Nell'opera vengono rintuzzate in modo deciso le accuse di "inutilità", di "poltronificio", di "spreco" rivolte alle aree protette negli ultimi tempi, e si sottolinea come questo tipo di accusa abbia significativamente sostituito quelle tradizionali di "ostacolo" alle attività economiche e ai tradizionali diritti degli abitanti. D'altro canto, argomenta Moschini, queste argomentazioni pur pretestuose trovano qualche gancio nei ritardi di applicazione della 394 e nell'inefficienza di molti enti gestionali, quindi anche nell'operato dei parchi stessi. Né Moschini manca di sottolineare le cattive acque in cui si trovano il concetto e la pratica della pianificazione nel nostro paese.

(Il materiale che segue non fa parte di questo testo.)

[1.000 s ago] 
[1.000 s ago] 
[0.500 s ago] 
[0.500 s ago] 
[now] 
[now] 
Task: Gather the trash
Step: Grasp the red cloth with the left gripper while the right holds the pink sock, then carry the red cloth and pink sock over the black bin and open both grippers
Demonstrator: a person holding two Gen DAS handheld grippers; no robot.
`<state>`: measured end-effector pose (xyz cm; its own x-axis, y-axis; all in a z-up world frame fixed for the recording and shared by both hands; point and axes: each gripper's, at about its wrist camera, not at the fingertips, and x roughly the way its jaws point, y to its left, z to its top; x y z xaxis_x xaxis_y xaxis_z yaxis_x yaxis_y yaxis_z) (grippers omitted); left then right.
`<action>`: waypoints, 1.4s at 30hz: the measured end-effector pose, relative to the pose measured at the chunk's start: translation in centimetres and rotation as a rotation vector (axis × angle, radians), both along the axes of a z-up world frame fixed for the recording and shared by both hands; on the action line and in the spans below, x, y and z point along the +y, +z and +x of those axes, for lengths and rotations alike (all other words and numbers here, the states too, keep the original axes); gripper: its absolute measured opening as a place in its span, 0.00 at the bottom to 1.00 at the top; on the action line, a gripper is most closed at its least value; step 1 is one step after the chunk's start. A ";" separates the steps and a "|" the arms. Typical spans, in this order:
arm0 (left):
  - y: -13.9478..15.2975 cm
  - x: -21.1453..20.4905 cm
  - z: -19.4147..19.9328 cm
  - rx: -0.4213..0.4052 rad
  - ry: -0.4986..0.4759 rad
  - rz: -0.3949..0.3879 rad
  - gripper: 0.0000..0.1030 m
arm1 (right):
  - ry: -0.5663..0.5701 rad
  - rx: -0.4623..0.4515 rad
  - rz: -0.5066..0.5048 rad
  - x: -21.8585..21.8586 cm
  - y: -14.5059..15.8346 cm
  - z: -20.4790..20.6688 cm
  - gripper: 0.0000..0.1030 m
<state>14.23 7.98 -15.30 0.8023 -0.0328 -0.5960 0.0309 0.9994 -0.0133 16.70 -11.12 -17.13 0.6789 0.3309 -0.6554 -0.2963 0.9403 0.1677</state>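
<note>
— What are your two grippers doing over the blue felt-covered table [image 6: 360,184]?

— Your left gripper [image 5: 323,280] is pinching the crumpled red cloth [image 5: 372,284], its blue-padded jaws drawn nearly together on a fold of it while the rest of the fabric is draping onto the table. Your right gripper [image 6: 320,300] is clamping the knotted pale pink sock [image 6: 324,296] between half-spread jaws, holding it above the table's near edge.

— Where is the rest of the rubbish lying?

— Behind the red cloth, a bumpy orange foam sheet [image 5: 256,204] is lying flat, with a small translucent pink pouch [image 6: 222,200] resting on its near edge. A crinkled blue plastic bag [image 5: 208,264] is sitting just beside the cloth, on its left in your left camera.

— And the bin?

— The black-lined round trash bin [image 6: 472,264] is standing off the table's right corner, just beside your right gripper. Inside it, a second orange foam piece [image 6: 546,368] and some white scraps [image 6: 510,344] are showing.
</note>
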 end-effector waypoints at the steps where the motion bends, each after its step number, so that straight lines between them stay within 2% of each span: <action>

Nonostante questa consapevolezza, pare che l'analisi continui a muoversi in un'ottica un po' troppo interna al mondo della gestione delle aree protette e della legislazione, nazionale e regionale, al riguardo; un'ottica senz'altro giusta, ma parziale, che determina un'analisi e delle proposte anch'esse senz'altro giuste ma anch'esse parziali.

Nel leggere le pagine di Moschini e il suo richiamo costante alla legge quadro del 1991 mi è venuto infatti da pensare come quella legge e alcuni provvedimenti analoghi pure citati da Moschini abbiano costituito delle "code" finali di una straordinaria stagione, iniziata nella prima metà degli anni '60 ed esauritasi proprio verso la fine degli anni ‘80, in cui si sono progressivamente e virtuosamente intrecciati lo slancio riformatore dell'era keynesiana e i grandi movimenti dal basso dell'ondata democratica 1968-1980. Non è un caso che intorno allo stesso 1991 "L'Espresso" decise di chiudere la decennale rubrica "Pagine verdi" che aveva visto alternarsi firme prestigiose tra cui quella di Antonio Cederna né che alcuni protagonisti ritengono oggi che se non si fosse riusciti ad approvare la 394 proprio in quell'ultimo scorcio di legislatura forse non avremmo mai più avuto nessuna legge quadro.

Moschini fa bene a sottolineare come in Europa e in tutto il mondo non solo le aree protette non sono in discussione ma come anzi la teoria, la legislazione e la pratica gestionale progrediscano di anno in anno, a tutti i livelli; pecca però di ottimismo, a mio avviso, quando pensa che questa debba essere una sorta di tendenza naturale anche in Italia, a cui dovrebbe essere pressoché automatico noi ci adeguassimo. Come se stessimo scontando una sorta di ritardo, di inconsapevole arretratezza.

Pare che in Italia stiamo vivendo un devastante intreccio in cui si fondono soprattutto tre elementi. Il primo è costituito da una storica debolezza del senso civico, dei valori e delle procedure istituzionali che connotano le democrazie moderne. Su questo non voglio insistere: da questo punto di vista la distanza tra l'Italia e i paesi dell'Europa centro-settentrionale è antica e conclamata'.

In questa preoccupazione di Piccioni potremmo cogliere già un merito del libro ossia la sua capacità di misurarsi con problemi nuovi le cui risposte sono tutt'altro che scontate.
In effetti il rischio di guardare ai problemi e alla crisi dei parchi come a qualche cosa di preoccupante ma pur sempre all'interno di un ambito circoscritto esiste e Piccioni ha ragione. Ne sono un segno evidente la scarsa attenzione e le deboli reazioni politico-istituzionali agli effetti negativi sul governo del territorio dei colpi assestati prima alla legge 183 e successivamente alla 394. Ma non è un caso che l'autore del libro risulti specie in questo momento seriamente impegnato con la sua Collana, il suo ruolo nella Legautonomie e nel Centro studi a promuovere iniziative, confronti a 360 gradi.